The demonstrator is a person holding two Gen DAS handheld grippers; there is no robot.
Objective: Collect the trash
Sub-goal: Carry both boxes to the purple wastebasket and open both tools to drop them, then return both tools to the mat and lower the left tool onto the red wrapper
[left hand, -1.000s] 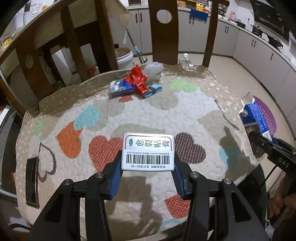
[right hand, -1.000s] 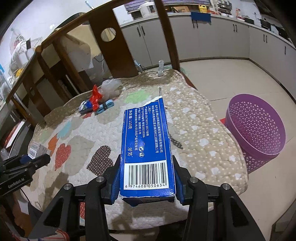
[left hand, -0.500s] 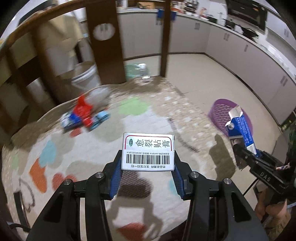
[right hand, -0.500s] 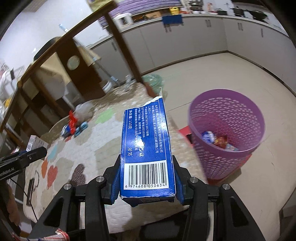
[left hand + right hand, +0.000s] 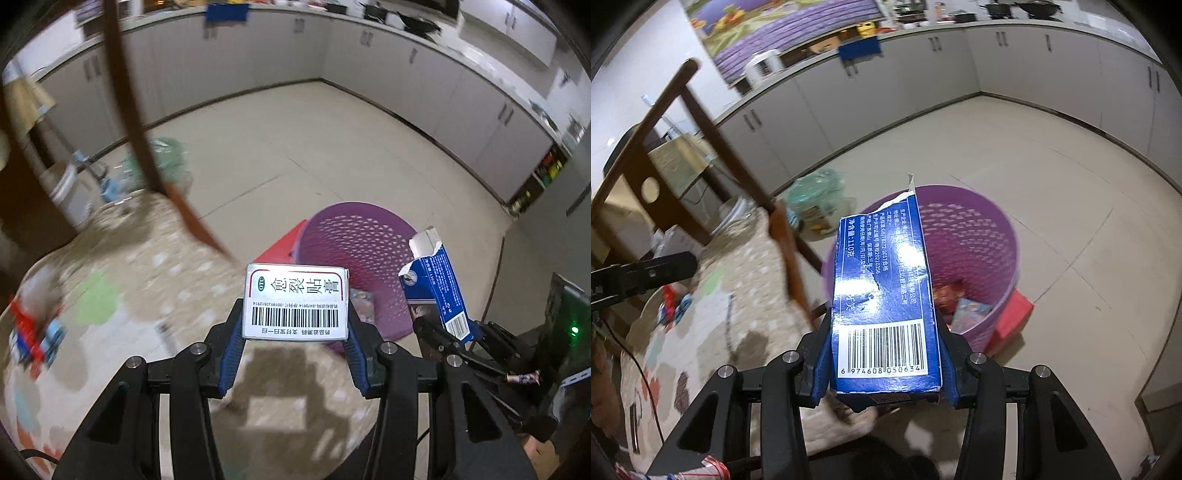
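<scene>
Holding trash boxes near the purple basket (image 5: 982,236).
Left gripper (image 5: 295,354) clamps a white box (image 5: 295,301); right gripper (image 5: 886,354) clamps a blue carton (image 5: 884,295).

We see our right gripper (image 5: 884,363) clamped on a torn-top blue carton (image 5: 884,295), barcode facing camera; purple mesh bin (image 5: 975,251) sits on the floor just behind it, wrappers (image 5: 955,299) inside; patterned tablecloth (image 5: 746,295) at left; left gripper (image 5: 646,275) tip at frame's left edge.

A home kitchen: white cabinets (image 5: 1015,70) line the tiled floor (image 5: 1052,177).
</scene>
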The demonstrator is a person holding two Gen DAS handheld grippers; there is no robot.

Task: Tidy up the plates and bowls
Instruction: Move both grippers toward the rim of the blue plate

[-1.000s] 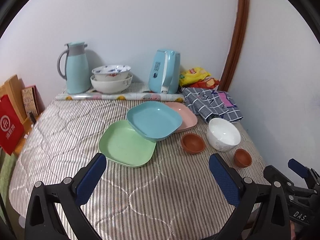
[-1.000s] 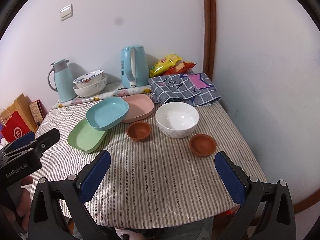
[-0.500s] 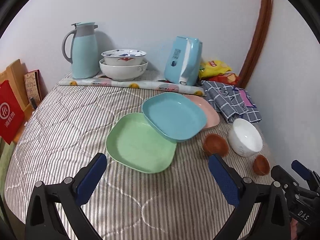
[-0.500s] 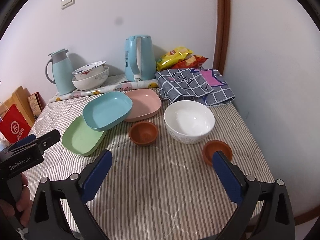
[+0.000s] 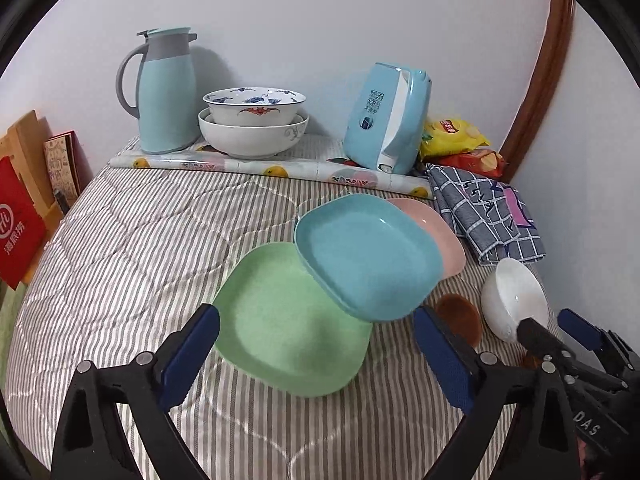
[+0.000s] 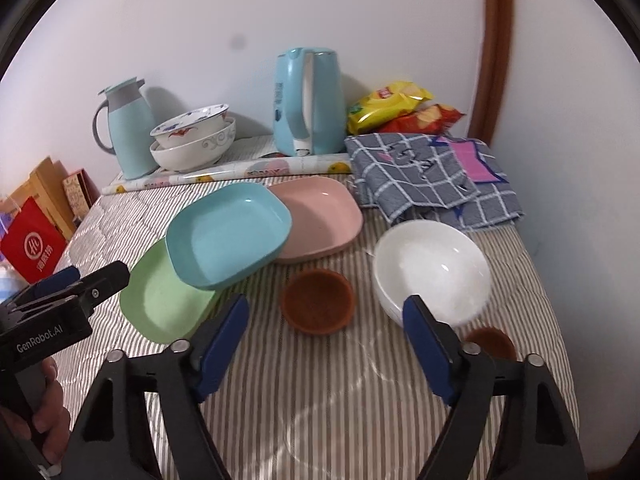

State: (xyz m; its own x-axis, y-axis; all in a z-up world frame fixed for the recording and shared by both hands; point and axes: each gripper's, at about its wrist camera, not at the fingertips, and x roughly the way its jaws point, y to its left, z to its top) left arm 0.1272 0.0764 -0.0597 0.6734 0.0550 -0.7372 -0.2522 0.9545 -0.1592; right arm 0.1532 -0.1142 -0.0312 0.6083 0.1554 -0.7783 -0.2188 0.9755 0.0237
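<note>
A blue plate [image 5: 370, 254] lies tilted over a green plate [image 5: 288, 320] and a pink plate [image 5: 438, 228]. They also show in the right wrist view: blue plate [image 6: 228, 234], green plate [image 6: 160, 304], pink plate [image 6: 320, 220]. A white bowl [image 6: 432, 270] and two small brown bowls [image 6: 318, 300] [image 6: 490, 342] sit to their right. My left gripper [image 5: 316, 354] is open just above the green plate's near edge. My right gripper [image 6: 326, 346] is open, low over the near brown bowl. Both are empty.
At the back stand a blue thermos [image 5: 166, 88], two stacked patterned bowls [image 5: 254, 122], a blue kettle [image 5: 388, 118], snack bags [image 5: 456, 138] and a checked cloth [image 6: 432, 178]. A rolled sheet [image 5: 264, 168] lies in front of them. A red bag [image 5: 18, 222] is at the left edge.
Both grippers have moved forward and down toward the dishes. The left has closed in on the green plate, the right on the brown bowls. Both have stayed open.
</note>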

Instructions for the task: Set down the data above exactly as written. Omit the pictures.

Answer for the task:
The demonstrator is a person holding two Gen DAS handheld grippers; there is no robot.
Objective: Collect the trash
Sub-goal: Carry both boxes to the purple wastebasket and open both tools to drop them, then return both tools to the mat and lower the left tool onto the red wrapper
[left hand, -1.000s] 
[right hand, -1.000s] 
[left hand, -0.500s] 
[right hand, -0.500s] 
[left hand + right hand, +0.000s] 
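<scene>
Holding trash boxes near the purple basket (image 5: 982,236).
Left gripper (image 5: 295,354) clamps a white box (image 5: 295,301); right gripper (image 5: 886,354) clamps a blue carton (image 5: 884,295).

We see our right gripper (image 5: 884,363) clamped on a torn-top blue carton (image 5: 884,295), barcode facing camera; purple mesh bin (image 5: 975,251) sits on the floor just behind it, wrappers (image 5: 955,299) inside; patterned tablecloth (image 5: 746,295) at left; left gripper (image 5: 646,275) tip at frame's left edge.

A home kitchen: white cabinets (image 5: 1015,70) line the tiled floor (image 5: 1052,177).
</scene>
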The demonstrator is a person holding two Gen DAS handheld grippers; there is no robot.

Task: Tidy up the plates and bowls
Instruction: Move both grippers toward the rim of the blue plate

[-1.000s] 
[-1.000s] 
[-0.500s] 
[-0.500s] 
[+0.000s] 
[+0.000s] 

State: (xyz m; its own x-axis, y-axis; all in a z-up world frame fixed for the recording and shared by both hands; point and axes: each gripper's, at about its wrist camera, not at the fingertips, and x roughly the way its jaws point, y to its left, z to its top) left arm 0.1272 0.0764 -0.0597 0.6734 0.0550 -0.7372 -0.2522 0.9545 -0.1592; right arm 0.1532 -0.1142 -0.0312 0.6083 0.1554 -0.7783 -0.2188 0.9755 0.0237
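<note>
A blue plate [image 5: 370, 254] lies tilted over a green plate [image 5: 288, 320] and a pink plate [image 5: 438, 228]. They also show in the right wrist view: blue plate [image 6: 228, 234], green plate [image 6: 160, 304], pink plate [image 6: 320, 220]. A white bowl [image 6: 432, 270] and two small brown bowls [image 6: 318, 300] [image 6: 490, 342] sit to their right. My left gripper [image 5: 316, 354] is open just above the green plate's near edge. My right gripper [image 6: 326, 346] is open, low over the near brown bowl. Both are empty.
At the back stand a blue thermos [image 5: 166, 88], two stacked patterned bowls [image 5: 254, 122], a blue kettle [image 5: 388, 118], snack bags [image 5: 456, 138] and a checked cloth [image 6: 432, 178]. A rolled sheet [image 5: 264, 168] lies in front of them. A red bag [image 5: 18, 222] is at the left edge.
Both grippers have moved forward and down toward the dishes. The left has closed in on the green plate, the right on the brown bowls. Both have stayed open.
</note>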

For this exercise, nothing further remains to be done.